Hasta 1953, el país defendió orgullosamente una tradición de democracia civilista, al menos durante el siglo XX, en comparación constante con otros países de Latinoamérica en los cuales habían tenido lugar golpes militares, dictaduras y cierre de las instituciones democráticas. Ese año, con la llegada del general Gustavo Rojas Pinilla al poder a raíz de la violencia desbordada que vivía el país, se instauró una dictadura militar que duró hasta 1957, momento en el que la junta militar tomó las riendas del gobierno para hacer una transición política, una vez más, hacia el sistema democrático. 

Desde 1958 hasta 1974, se reinstaura el sistema democrático, pero controlado por el pacto del Frente Nacional, efectuado entre los dos partidos mayoritarios (Liberal y Conservador).

En el pacto, representantes de ambos partidos acordaron la alternancia en el poder y la división de los cargos burocráticos, con el objeto de frenar los enfrentamientos violentos en el campo.

Este período de la historia del país ha sido muy cuestionado por considerarse que no se ejerció la democracia en todo el sentido de la palabra. Sin embargo, al menos a nivel institucional existieron los mecanismos para la participación de amplios sectores de la población.

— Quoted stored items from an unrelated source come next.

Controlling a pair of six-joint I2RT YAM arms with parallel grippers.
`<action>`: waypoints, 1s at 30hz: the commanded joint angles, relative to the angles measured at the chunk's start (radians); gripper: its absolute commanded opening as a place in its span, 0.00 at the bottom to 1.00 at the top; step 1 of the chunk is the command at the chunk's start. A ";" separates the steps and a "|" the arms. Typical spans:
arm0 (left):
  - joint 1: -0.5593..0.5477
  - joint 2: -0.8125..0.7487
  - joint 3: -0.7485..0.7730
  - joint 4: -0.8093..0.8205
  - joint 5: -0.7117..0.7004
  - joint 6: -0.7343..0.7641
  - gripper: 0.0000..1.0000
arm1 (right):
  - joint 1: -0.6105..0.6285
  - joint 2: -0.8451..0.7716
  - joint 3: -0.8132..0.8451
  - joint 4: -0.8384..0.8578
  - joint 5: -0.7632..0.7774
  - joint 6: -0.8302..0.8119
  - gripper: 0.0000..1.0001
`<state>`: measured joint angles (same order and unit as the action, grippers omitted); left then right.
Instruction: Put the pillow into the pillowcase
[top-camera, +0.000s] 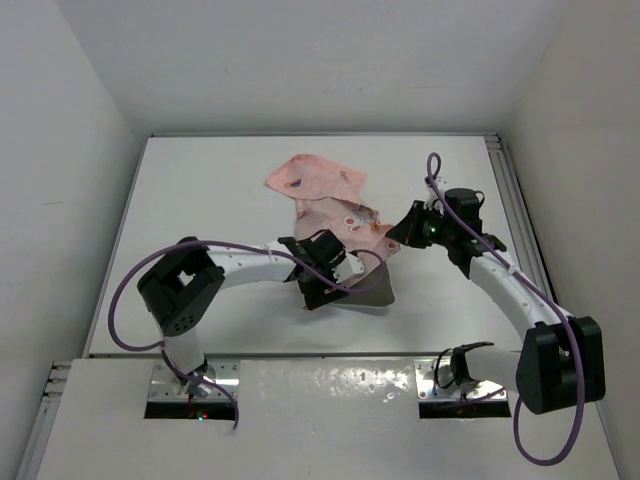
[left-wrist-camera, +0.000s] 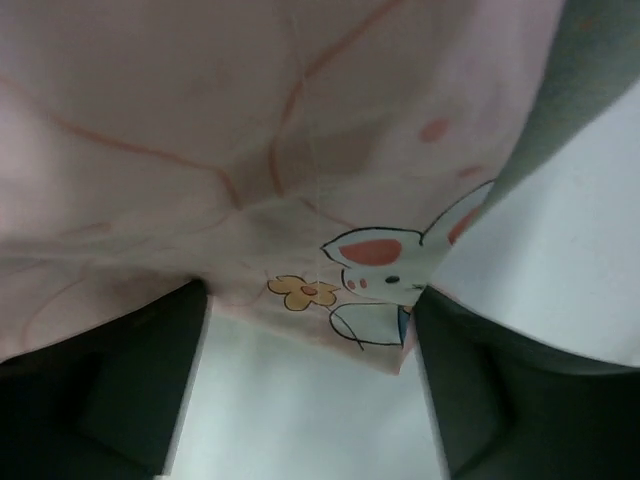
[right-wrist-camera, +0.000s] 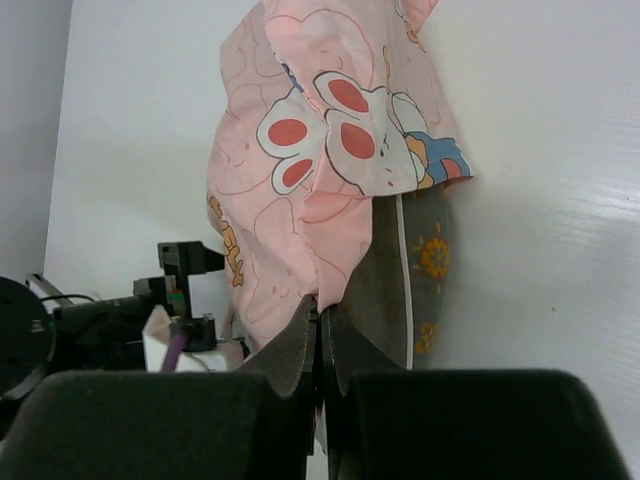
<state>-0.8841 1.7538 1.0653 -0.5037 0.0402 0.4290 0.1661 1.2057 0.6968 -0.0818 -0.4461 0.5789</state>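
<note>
Pillowcase (right-wrist-camera: 300, 180) fabric is pinched between the closed fingers of the right gripper (right-wrist-camera: 320, 318). The left gripper (left-wrist-camera: 310, 298) is spread wide with nothing gripped, cloth draped over it. The pillow (right-wrist-camera: 420, 270) is partly sheathed, its near end exposed, mid-table (top-camera: 200, 200).

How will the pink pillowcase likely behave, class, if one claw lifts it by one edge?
Probably floppy: the pillowcase lies in crumpled folds. Likely thin and light: the shut right claw pinches its edge, and it drapes over the pillow. It would probably sag, not hold its mouth open.
</note>
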 joint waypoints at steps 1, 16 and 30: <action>-0.018 0.021 -0.028 0.063 -0.036 -0.032 0.73 | 0.006 -0.012 0.015 0.053 0.007 0.009 0.00; 0.097 -0.143 0.269 -0.228 -0.013 0.006 0.00 | -0.002 -0.041 0.116 0.013 0.020 0.019 0.00; 0.244 -0.183 0.737 -0.426 0.066 0.111 0.00 | -0.033 -0.023 0.356 0.045 -0.039 0.113 0.00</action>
<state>-0.6655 1.5768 1.7695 -0.8974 0.0944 0.4953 0.1390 1.1938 1.0019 -0.0895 -0.4721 0.6895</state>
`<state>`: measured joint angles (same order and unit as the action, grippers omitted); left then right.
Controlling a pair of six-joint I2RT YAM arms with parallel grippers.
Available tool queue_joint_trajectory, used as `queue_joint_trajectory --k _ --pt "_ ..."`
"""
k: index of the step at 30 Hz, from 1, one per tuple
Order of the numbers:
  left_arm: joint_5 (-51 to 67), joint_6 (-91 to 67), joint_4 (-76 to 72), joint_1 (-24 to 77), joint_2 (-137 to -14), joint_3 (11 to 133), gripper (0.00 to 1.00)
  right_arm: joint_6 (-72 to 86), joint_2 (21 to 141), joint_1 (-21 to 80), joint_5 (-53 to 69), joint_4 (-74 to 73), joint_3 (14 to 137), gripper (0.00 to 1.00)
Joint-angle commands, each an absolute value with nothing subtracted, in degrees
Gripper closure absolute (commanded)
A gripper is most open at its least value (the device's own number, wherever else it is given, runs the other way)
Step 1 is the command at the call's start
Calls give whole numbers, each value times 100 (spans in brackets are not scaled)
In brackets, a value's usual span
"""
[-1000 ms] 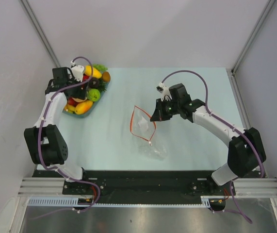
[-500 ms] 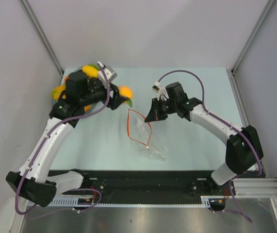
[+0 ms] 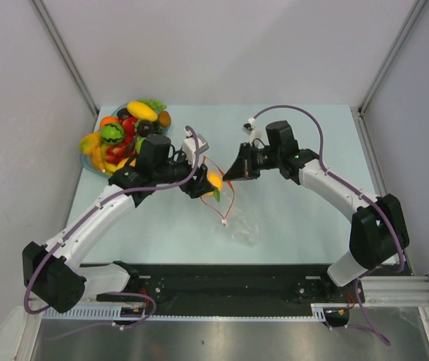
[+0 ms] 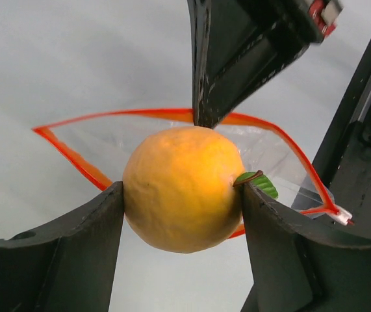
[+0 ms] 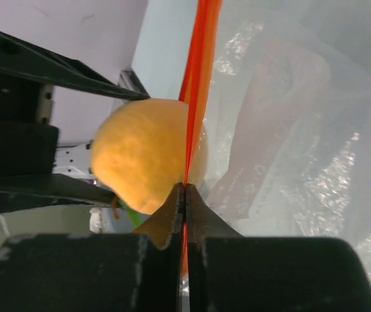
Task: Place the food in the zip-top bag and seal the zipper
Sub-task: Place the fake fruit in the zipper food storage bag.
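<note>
- The left jaws pinch an orange fruit by its two sides. In the left wrist view its green leaf sits at 3 o'clock, and the fruit hangs just before the gaping mouth of the zip-top bag.
- The right jaws are pressed together on the zipper, pinching the strip at the mouth's 12 o'clock edge.
- The bag lies near the middle of the counter.
- The other food is heaped at 10 o'clock.
</note>
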<state>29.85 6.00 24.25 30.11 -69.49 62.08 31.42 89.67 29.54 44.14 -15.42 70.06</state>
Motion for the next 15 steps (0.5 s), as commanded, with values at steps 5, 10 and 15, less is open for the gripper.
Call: queue_joint_trajectory --k 5,10,15 --pt "2382 1115 3101 3331 -7171 6143 45 4297 8622 2848 5589 411 6610 100" --pt "2074 1064 3629 3481 -7322 6653 7 4421 8535 2777 5721 737 6390 100" --pt "2584 739 3507 3086 -6795 6829 0 4368 8420 2593 5748 729 6311 100"
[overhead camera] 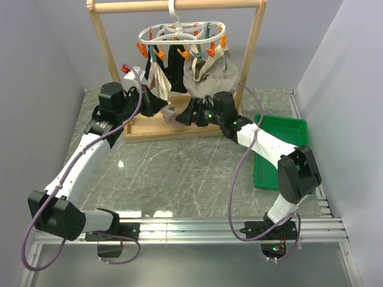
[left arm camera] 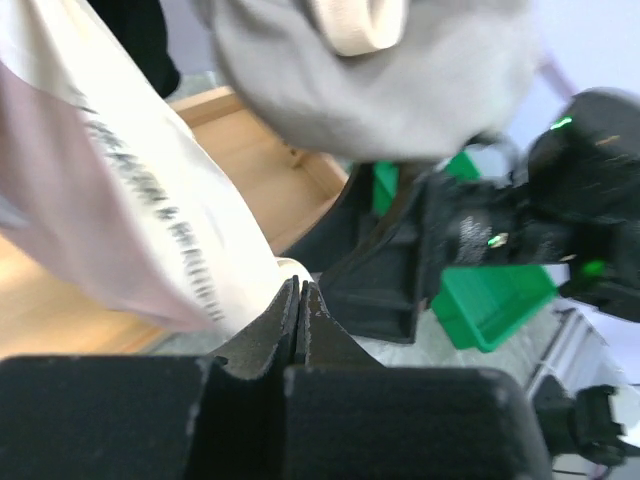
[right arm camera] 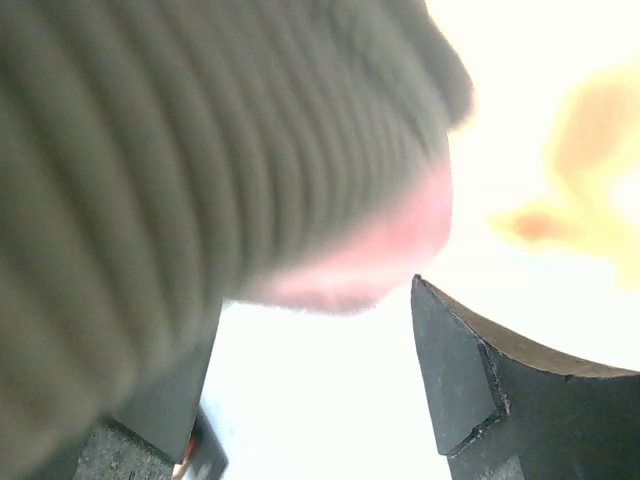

Otros problemas también afectaron la participación política y la consolidación de un sistema democrático fuerte y verdaderamente representativo, por ejemplo, la burocratización de las instituciones estatales, la férrea oposición de los partidos tradicionales a la organización de nuevos partidos, las formas de política clientelista y la corrupción de varios sectores de las élites dirigentes. 

A partir de 1974 se vuelve a elegir a los presidentes de la república mediante el uso del sufragio popular. Durante los años 80 y 90, el sistema político recibe críticas de varios sectores de la sociedad (movimientos sociales, académicos, organizaciones juveniles, guerrillas organizadas, el narcotráfico, etc.). Con la Asamblea Constituyente de 1991, el país reformuló el sistema político y planteó una democracia representativa con varios mecanismos de participación popular. Este tipo de organización aseguró el sostenimiento de un sistema apoyado sobre tres ramas del poder público: la legislativa, la ejecutiva y la judicial. 

Nuestra Constitución Política de 1991 establece desde su primer artículo que Colombia es una República democrática y participativa, está asumido el reto y el compromiso de promover la participación ciudadana en todos los espacios de la vida social. A través de toda una serie de herramientas consagradas en la Constitución y reguladas en las leyes nacionales, los colombianos podemos entablar una relación directa con las autoridades públicas, dar a conocer nuestras propuestas, presionar para que sean adoptadas, opinar sobre asuntos públicos, exigir el cumplimiento de las normas, vigilar la conducta de los dirigentes, tomar decisiones que nos afectan a todos o sancionar a los gobernantes que actúan de forma equivocada, entre otras formas de participación. Para ello, se han establecido una serie de mecanismos de participación que tienen la naturaleza de un derecho político fundamental, atribuido a todo ciudadano, con el objetivo de que cada uno pueda participar en la conformación, ejercicio y control del poder político. 


Se recomienda buscar en un diccionario los Términos Específicos - palabras -
cuyo significado desconozca, para poder entender toda la información leída.